→ **What is being asked**: Nothing outside the stretch is wanted. Repeat exactly the lines of the listing below from the one that contains "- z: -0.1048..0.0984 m" through the one that contains "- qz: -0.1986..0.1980", both ends included.
━━━━━━━━
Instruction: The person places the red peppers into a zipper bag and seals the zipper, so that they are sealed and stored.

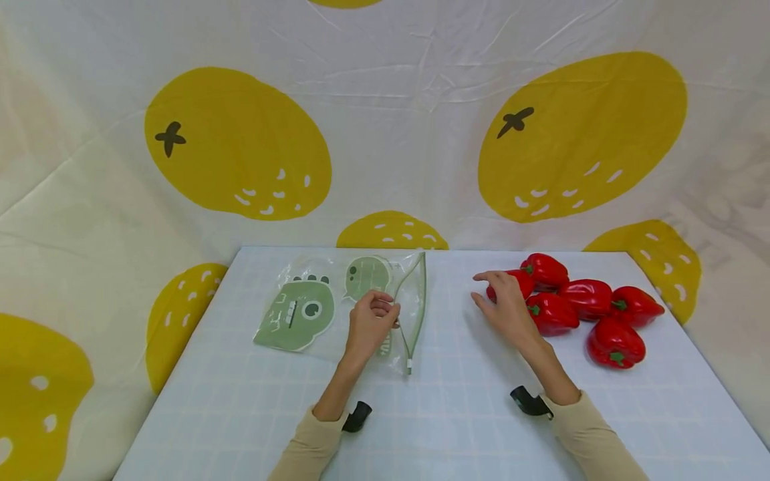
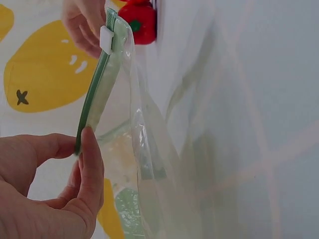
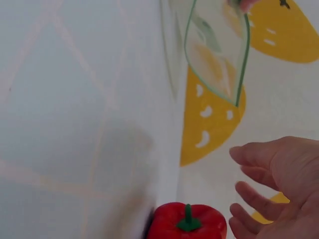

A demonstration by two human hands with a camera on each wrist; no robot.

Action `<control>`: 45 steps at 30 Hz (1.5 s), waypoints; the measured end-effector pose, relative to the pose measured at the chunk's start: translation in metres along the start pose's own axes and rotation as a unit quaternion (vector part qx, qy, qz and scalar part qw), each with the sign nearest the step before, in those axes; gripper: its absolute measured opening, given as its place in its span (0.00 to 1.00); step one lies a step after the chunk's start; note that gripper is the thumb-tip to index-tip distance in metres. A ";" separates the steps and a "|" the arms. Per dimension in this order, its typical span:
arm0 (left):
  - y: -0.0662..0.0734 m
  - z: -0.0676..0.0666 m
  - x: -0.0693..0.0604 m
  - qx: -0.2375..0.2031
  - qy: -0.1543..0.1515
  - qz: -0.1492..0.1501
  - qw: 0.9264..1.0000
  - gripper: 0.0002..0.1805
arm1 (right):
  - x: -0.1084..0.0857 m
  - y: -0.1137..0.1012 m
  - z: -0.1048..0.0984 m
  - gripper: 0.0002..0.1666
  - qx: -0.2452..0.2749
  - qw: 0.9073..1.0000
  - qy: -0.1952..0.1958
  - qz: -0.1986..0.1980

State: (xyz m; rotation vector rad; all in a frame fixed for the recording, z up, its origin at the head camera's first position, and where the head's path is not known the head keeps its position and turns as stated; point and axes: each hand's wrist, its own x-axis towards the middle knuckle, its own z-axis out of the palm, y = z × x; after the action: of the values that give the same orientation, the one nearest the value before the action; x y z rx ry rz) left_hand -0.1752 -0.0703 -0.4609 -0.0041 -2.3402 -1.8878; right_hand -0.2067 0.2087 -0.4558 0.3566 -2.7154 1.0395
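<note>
My left hand (image 1: 369, 322) pinches the green zip edge of a clear zip bag (image 1: 415, 287) between thumb and fingers. The bag, printed with green cartoon figures (image 1: 297, 317), lies on the table with its mouth spread apart and lifted. A white slider (image 2: 105, 40) sits at the near end of the zip. To the right, my right hand (image 1: 504, 304) is held in the air with its fingers loosely bent and apart, holding nothing. It partly covers one red bell pepper (image 1: 522, 280) in the head view; another red bell pepper (image 3: 187, 224) shows below it in the right wrist view.
Several more red bell peppers (image 1: 586, 298) with green stems are grouped on the table's right side. A white checked cloth (image 1: 457, 427) covers the table. Behind it hangs a pale curtain (image 1: 415, 160) printed with yellow fruit.
</note>
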 end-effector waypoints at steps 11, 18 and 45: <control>-0.001 0.000 0.000 0.003 0.001 0.002 1.000 0.08 | -0.003 0.017 -0.024 0.34 -0.047 0.999 -0.014 -0.004; 0.000 0.001 -0.002 0.001 -0.004 0.001 1.000 0.08 | -0.004 0.028 -0.035 0.38 -0.082 0.995 -0.047 -0.014; 0.000 -0.001 -0.001 0.010 -0.008 -0.005 1.000 0.08 | 0.003 0.037 -0.051 0.49 -0.157 0.981 -0.115 -0.029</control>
State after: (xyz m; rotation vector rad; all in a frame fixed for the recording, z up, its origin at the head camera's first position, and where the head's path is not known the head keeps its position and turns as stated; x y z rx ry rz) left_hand -0.1738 -0.0716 -0.4607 -0.0060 -2.3741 -1.8749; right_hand -0.2156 0.2693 -0.4414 0.5240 -2.9881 0.5702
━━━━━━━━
→ **Answer for this exercise**:
  - z: -0.1048..0.0984 m
  - gripper: 0.0002..0.1666
  - qx: -0.2452..0.2749
  - qw: 0.9073..1.0000
  - qy: -0.1952..0.1958
  - qz: -0.1986..0.1980

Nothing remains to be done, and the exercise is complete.